Виктория боялась за Игоря. А ведь до чего-то она всё таки догадалась, наверное. Но одно дело догадаться, а другое — знать, как всё обстоит на самом деле. Богдан расплатился, взял шоколадку, вышел из магазина на улицу, достал из кармана телефон и тут же набрал номер Игоря.
— Самоубийство? — медленно произнёс Игорь. — Это говорит о чём-то, чего я не знаю о нём. То, что я о нём знаю, никак не могло его подтолкнуть к самоубийству.
— Я заеду, — сказал Богдан, — Виктории пока не звони. Оставь её подумать. Она справится.
Богдан развернул обёртку шоколадки и отломил маленький кусочек. Вкус напоминал детство. Так и есть. Вспомнился детдом, нянечка, тётя Тося, которая говорила: «Война, сынок, всем пришлось тяжело. У тебя были родители, они были хорошими людьми. Вырастешь.» Вырос. Но никогда их не искал, потому как они его не искали. Родители. Несбыточная мечта. Придумывал себе папу лётчика, а маму актрису. Поэтому и пошёл в театральный. Он хорошо пел и красиво читал вслух, с выражением. Домашнюю работу писали в этих же книгах между строк. От детдома осталась низкая самооценка, нелюбовь, чувство неполноценности, непонимание того, что значит иметь свой тёплый дом и белые простыни. И ненависть к галошам, единственной достававшейся обуви. Да мало ли чего.
Набрал Виктории.
— Виктория, ну как вы?
— Тело увезли. Причину смерти, как я поняла, никто установить не смог. Мне велели дожидаться вскрытия.
— Вы одна в доме?
— С тайской женщиной, которая работает у нас прислугой последние два года. Я зажгла везде свечи. Поездку к детям придётся отменить.

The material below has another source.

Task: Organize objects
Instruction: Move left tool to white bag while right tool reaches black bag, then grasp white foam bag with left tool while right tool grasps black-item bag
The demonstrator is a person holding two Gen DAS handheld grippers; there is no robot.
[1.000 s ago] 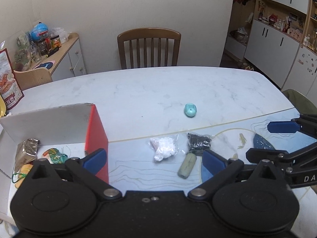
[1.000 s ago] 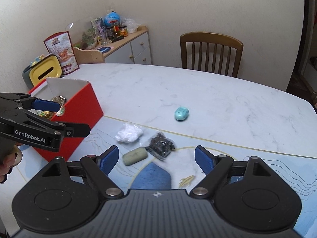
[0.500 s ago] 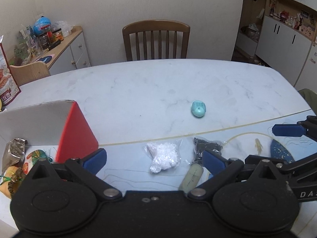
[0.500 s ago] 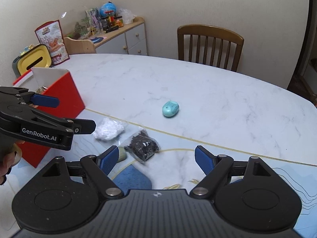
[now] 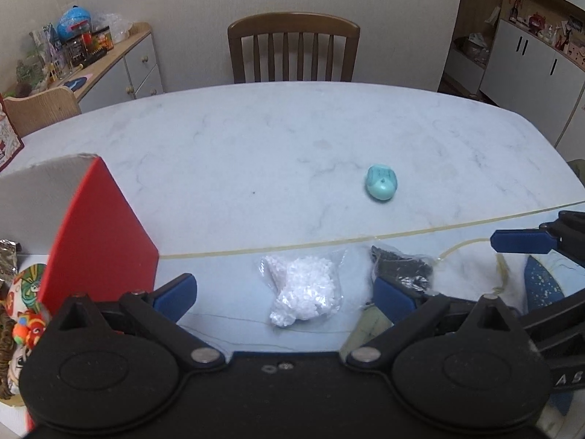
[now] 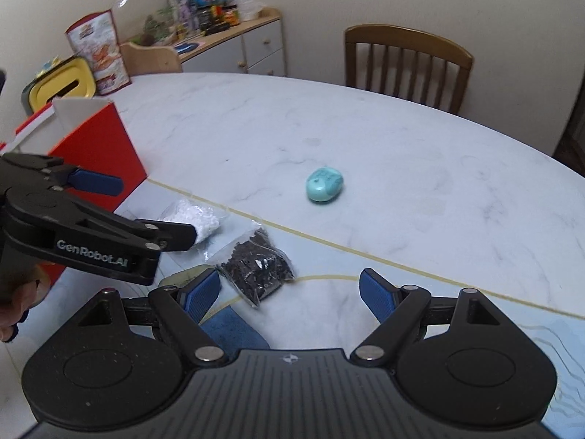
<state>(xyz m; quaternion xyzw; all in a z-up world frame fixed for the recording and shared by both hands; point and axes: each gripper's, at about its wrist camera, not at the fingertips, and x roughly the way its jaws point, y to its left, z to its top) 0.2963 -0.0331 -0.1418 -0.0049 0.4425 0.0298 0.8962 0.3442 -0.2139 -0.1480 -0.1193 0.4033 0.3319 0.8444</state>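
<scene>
Left gripper — jaws spread wide, nothing between the blue pads; it hovers over the near part of the table, in front of the white pellet bag.

Right gripper — jaws likewise wide apart and empty, held low over the near edge, the dark pellet bag just ahead of its left pad.

Olive oblong item — lies nearest the front edge, partly hidden behind the left gripper's right finger.

White pellet bag — clear pouch, flat on the table just inside the thin yellow line that crosses the surface.

Dark pellet bag — clear pouch of black grains, just right of the white one, apart from it.

Red box — open-topped, pale inside, standing at the table's left edge; colourful packets lie inside it. Its near corner is close to the left gripper's left finger.

Teal egg-shaped item — alone beyond the yellow line, towards the right of centre, well apart from both bags.

Far half of the table — bare marble out to the curved far edge.

Wooden chair — pushed against the far edge.

Sideboard — along the wall past the far-left corner, cluttered on top.
</scene>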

— Это та же, что убирала ему кабинет?
— Может быть, я не помню. Может, и нет.
— А где была эта тайская женщина, когда ваш муж ну, ему же нужно было время, чтобы улечься на обеденном столе и умереть.
— А, да, конечно. У неё был выходной сегодня. Всё, как в криминальной истории. Она только что приехала, даже после меня.
— Понятно. Ну, с этим пусть полиция разбирается. Я сказал обо всём Игорю. Ничего определённого он пока не может даже предположить, но он же головастый, значит, что-нибудь вспомнит.
— Богдан, — протянула как-то особенно Виктория, — если бы не записка, то это могло быть и не самоубийство, — рассуждала она, — чем-то он ведь отравился, наверное. Ведь нельзя же просто лечь на стол и приказать себе умереть? Или можно? Или его потом положили на стол?
— Я постараюсь всё понять.
— Богдан, мне, наверное, надо уже звонить его знакомым. У него были и симпатичные знакомые тоже. Это же всё равно раскроется.
— Да, звоните. Пожалуйста, давайте быть всё время на связи эти дни.
— Ну, а как же? Богдан — опять протянула Виктория, — а если это подставная записка?
— Виктория, дождитесь нашей встречи, я вас очень прошу. Мне надо на эту записку посмотреть.
Он достал из кармана брюк пластиковый ключ и направился к машине.